### WHAT TO PRODUCE
Your answer should be every line from the records that contains "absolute".

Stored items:
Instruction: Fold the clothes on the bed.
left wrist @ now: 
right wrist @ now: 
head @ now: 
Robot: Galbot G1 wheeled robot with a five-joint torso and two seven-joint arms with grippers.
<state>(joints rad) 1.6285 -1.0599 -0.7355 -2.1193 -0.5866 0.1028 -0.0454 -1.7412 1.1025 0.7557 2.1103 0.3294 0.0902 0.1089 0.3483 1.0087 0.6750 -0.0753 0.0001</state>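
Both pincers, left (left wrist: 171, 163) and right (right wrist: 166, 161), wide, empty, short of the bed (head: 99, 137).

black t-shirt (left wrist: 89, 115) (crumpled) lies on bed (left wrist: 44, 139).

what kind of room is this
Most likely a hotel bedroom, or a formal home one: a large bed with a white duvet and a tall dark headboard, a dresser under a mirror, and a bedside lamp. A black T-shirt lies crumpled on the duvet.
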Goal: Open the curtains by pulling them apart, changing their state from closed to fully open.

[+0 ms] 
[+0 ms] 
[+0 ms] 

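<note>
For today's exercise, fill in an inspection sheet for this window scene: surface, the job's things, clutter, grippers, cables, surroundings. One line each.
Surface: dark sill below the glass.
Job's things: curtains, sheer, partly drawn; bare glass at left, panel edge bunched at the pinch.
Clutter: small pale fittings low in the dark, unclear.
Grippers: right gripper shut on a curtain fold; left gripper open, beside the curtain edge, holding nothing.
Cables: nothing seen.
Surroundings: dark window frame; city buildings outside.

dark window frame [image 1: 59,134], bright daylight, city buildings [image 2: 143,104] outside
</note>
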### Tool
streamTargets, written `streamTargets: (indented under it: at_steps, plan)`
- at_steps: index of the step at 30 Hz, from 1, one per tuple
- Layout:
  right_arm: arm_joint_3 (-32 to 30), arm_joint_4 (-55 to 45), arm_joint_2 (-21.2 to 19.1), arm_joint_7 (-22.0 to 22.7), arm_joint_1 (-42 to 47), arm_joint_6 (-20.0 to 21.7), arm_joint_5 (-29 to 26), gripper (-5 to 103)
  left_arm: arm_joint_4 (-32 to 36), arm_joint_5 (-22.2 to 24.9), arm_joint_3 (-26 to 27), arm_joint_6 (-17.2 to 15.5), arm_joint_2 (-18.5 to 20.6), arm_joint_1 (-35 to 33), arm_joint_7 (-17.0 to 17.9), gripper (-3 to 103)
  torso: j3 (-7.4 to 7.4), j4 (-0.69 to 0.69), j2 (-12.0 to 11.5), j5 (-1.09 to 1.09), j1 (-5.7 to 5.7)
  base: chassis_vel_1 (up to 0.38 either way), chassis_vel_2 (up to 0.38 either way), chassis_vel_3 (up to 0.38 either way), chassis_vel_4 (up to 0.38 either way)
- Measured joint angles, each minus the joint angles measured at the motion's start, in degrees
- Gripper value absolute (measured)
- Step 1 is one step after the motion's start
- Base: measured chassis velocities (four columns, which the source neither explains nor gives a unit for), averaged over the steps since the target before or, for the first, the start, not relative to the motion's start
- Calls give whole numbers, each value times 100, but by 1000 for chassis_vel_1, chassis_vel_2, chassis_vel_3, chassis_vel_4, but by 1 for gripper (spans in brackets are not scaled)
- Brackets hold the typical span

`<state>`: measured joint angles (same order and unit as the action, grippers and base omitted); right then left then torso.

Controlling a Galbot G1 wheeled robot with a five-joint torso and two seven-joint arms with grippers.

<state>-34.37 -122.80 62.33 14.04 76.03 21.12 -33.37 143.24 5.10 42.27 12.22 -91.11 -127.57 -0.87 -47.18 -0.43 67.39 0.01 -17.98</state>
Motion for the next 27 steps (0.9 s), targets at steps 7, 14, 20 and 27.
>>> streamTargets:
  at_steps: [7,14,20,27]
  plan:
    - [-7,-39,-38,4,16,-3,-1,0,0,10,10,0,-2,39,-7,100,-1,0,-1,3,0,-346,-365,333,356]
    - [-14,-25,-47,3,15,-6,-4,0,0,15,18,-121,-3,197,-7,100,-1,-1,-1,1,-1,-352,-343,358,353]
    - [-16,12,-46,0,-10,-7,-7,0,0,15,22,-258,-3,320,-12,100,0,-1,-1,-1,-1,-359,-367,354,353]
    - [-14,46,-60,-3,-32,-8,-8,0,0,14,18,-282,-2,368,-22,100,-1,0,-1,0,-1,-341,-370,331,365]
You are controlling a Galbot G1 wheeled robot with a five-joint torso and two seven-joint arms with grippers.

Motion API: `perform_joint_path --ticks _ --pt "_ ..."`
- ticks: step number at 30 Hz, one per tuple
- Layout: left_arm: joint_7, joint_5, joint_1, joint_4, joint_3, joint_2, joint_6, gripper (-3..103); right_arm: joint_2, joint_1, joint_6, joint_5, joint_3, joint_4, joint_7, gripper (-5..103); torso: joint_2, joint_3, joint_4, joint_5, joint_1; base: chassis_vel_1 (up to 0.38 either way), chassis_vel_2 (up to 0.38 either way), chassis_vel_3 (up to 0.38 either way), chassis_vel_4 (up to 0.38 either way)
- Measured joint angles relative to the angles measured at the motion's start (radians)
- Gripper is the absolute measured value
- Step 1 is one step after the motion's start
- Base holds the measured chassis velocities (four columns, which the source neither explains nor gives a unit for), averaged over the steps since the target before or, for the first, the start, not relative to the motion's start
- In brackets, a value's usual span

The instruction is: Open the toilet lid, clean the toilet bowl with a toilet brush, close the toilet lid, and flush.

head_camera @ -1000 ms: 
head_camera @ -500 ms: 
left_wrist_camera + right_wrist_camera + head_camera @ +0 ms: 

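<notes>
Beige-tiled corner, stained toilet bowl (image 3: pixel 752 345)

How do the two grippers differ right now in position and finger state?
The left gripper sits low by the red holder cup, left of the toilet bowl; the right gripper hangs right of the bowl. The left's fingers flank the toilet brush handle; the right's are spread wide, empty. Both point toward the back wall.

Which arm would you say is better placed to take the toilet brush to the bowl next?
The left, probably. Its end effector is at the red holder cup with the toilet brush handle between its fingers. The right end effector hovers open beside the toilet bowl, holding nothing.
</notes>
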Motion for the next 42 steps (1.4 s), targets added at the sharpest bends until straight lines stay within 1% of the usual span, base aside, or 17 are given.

### EXERCISE SOLUTION
- Gripper value absolute (measured)
- Gripper is the absolute measured value

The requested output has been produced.